§ WHAT TO WORK ON:
Could you print exactly the lines of the listing below, starting at the line that has "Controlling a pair" and ending at the line that has "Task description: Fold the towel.", and only those lines?

§ SUPPLIED DATA:
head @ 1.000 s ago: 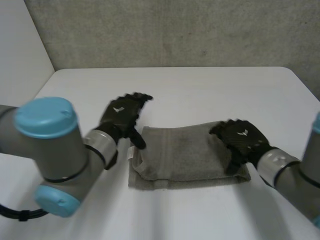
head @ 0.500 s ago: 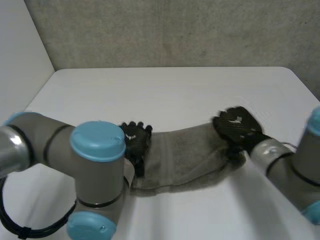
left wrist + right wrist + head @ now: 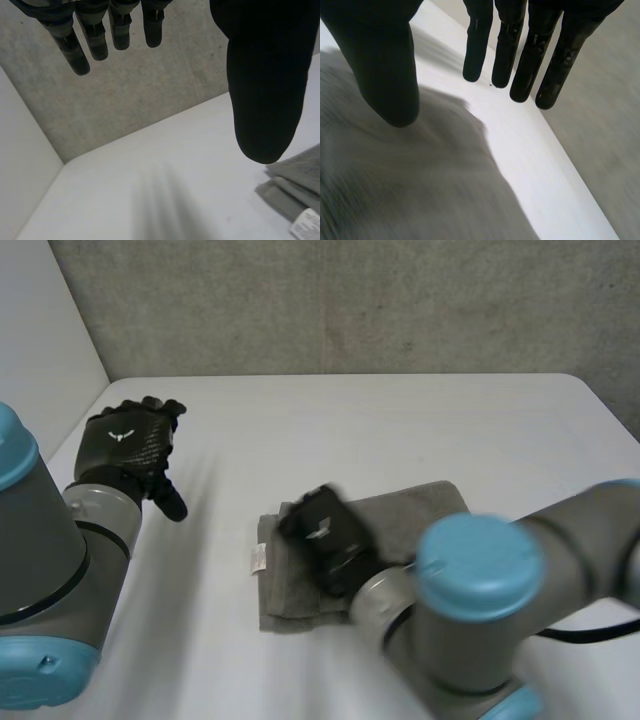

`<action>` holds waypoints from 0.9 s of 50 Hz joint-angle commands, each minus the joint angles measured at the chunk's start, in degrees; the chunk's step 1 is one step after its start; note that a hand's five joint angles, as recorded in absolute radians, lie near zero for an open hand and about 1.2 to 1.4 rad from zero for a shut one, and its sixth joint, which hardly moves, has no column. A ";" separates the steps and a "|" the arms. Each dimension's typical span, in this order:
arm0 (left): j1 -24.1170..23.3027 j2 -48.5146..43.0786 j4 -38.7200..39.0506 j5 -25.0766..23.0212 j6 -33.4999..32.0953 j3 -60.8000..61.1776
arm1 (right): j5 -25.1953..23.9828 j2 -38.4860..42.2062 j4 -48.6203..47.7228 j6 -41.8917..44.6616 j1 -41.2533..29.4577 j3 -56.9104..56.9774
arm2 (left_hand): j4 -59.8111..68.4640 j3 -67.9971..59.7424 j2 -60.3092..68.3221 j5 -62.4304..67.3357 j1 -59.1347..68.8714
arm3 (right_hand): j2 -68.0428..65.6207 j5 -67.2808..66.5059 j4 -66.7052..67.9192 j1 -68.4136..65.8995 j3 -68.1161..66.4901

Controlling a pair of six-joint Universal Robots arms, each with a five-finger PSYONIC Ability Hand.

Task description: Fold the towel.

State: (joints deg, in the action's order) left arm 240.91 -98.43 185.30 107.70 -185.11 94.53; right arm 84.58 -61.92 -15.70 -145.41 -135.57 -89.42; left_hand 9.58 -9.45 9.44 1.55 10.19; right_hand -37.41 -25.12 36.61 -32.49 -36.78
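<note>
Grey towel (image 3: 420,512) lies mid-surface, folded into a thick oblong. Over its label end sits the right hand (image 3: 325,532), fingers (image 3: 512,55) straight and spread from the thumb, nothing gripped; contact with the cloth not clear. Well apart, the left hand (image 3: 128,440) is raised over the surface (image 3: 400,420), fingers straight, empty.

Risk, my judgement: a flat hand moving across the top layer could drag it and skew the fold. Edges beside the label (image 3: 257,560) look stepped.

Material: soft terry, matte, limp, layered edges. Surface is smooth and white, probably low friction, so the whole stack may slide.
</note>
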 commanded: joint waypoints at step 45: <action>1.23 -0.71 1.12 -8.12 14.86 5.31 | -22.70 -11.03 -2.94 -8.66 41.61 -27.39 | 0.80 -0.93 0.94 -1.17 0.19 | -11.70 -13.99 12.50 -16.62 -12.33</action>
State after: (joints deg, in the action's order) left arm 242.14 -98.86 185.88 99.58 -170.25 99.43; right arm 61.38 -74.48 -17.06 -155.67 -94.01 -116.81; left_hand 9.59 -9.46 9.44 1.55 10.20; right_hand -38.42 -26.86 38.58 -33.05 -38.66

§ EXERCISE RESULT:
Controlling a pair of six-joint Universal Robots arms, each with a five-finger PSYONIC Ability Hand.

Task description: Fold the towel.

The output is complete as it stands.